Some of the descriptions and filenames may seem to be irrelevant to the image that is uploaded. The Europeana 1914-18 project asked people to bring collections of items to be digitised together. These are then published as a group (or "story") with the same URL and same personal description. See, for example the story by Hazel Sherlock which includes three photographs of medals, two scanned documents and one scanned photograph. In the metadata the filename and description is the same for each of the images and therefore sometimes the description field and filename may appear to have limited relevance to the item shown in the photograph.

  • Date tags

The metadata from the Europeana 1914-18 website does not consistently export a specific date/year of the object photographed. For the dates, this is due to the "story" nature of the collections (see above) and also because it is a crowdsourced project with unrestricted input fields. In some cases a date is automatically included upon upload, in some cases it is not and is manually included afterwards. In all cases the item is related to WWI (making it at least 100 years old).

  • Language tags

Similarly to the Date tags, the Language tags are also missing from the metadata due to the fact that most of the material has been crowdsourced with multiple languages. The language of the description must therefore be manually included post-upload for all items. (e.g. putting {{en| (at the beginning of the description (or nl, de etc.) and }} at the end.

  • Categorisation

Generic categorisation is included for all the mass-uploaded files ("World War I" and the hidden categories of "GWToolset Batch Upload" & "Europeana 1914-1918"). In some cases, where the crowdsourced description has been clear a more specific category is also included (e.g. "Nurses in World War I"). Other than this all categorisation to must be done manually after upload.
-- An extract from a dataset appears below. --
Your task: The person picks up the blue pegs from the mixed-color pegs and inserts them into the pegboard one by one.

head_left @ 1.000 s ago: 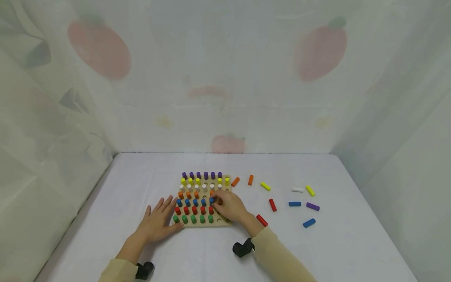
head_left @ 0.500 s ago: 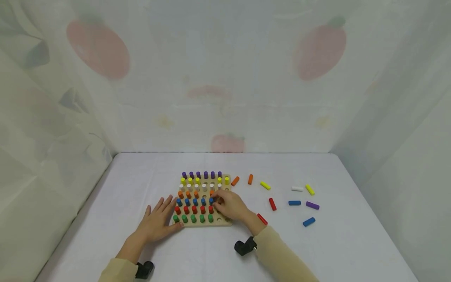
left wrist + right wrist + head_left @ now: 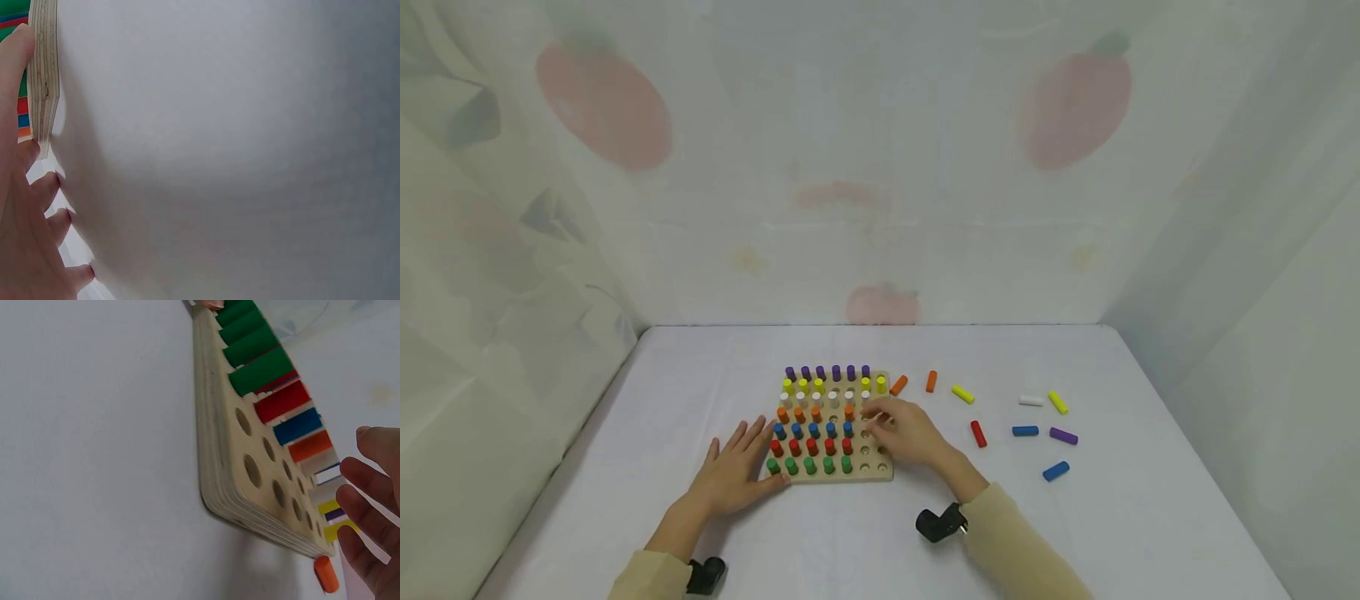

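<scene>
A wooden pegboard [image 3: 874, 477] carries rows of green [image 3: 810, 465], red [image 3: 812, 447], blue [image 3: 814, 430], orange [image 3: 816, 414], white, yellow and purple pegs [image 3: 837, 372]. My left hand [image 3: 730, 477] lies spread at its left side, thumb on the front-left corner, other fingertips along the edge. Over the right part of the board hovers my right hand [image 3: 907, 432], its fingers loosely bent and holding nothing. In the right wrist view these fingers [image 3: 356, 509] stand apart, beside the board's bare holes [image 3: 251, 470]. Part of the board's right side is hidden under that hand.
Loose pegs lie on the white table right of the board: orange [image 3: 931, 382], yellow [image 3: 963, 394], red [image 3: 978, 434], white [image 3: 1031, 401], blue [image 3: 1026, 431] and purple [image 3: 1063, 436]. Fabric curtains [image 3: 880, 167] stand behind the table and at both sides.
My right hand has let go of the last blue peg in its row and drawn back to the right. That peg stands in the board. The left hand stays in place.
</scene>
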`<state>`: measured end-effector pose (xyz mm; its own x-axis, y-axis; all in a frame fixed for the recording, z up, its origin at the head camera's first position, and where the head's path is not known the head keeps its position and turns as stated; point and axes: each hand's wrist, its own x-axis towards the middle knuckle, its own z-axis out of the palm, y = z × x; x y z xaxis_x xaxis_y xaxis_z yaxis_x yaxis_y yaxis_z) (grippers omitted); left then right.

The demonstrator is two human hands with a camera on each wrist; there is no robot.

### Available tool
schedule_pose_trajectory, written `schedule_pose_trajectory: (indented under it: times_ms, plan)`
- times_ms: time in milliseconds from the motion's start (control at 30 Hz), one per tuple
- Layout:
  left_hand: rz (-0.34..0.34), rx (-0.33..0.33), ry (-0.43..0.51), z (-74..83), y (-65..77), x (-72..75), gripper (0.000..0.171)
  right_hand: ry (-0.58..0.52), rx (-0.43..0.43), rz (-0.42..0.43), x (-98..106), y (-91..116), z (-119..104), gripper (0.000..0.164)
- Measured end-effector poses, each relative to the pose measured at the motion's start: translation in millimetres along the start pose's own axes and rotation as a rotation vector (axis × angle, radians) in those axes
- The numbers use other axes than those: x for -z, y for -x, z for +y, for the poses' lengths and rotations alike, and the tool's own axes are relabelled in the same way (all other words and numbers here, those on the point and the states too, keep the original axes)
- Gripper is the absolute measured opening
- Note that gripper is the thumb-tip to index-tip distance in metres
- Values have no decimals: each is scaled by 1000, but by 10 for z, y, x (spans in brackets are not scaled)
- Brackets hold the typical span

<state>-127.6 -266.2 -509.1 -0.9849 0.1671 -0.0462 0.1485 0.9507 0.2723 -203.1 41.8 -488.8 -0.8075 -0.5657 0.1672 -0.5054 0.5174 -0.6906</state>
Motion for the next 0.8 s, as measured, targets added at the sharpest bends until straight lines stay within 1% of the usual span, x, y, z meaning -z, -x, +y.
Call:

  • Credit line & 'Contributed on behalf of"

In some instances the name of the cataloguer appears in the "credit line field" where the instead it should be the name of the person who owns the physical objects (usually a descendent of the creator). This is due to a change in cataloging procedure during the project. These must be manually updated after the upload by replacing the name in the instances where the original website has a field for "contributed on behalf of" (e.g. here).

  • Moreover, the GLAMwiki Toolset is software developed by Europeana to facilitate mass upload, though many users of the tool are not affiliated to the organisation.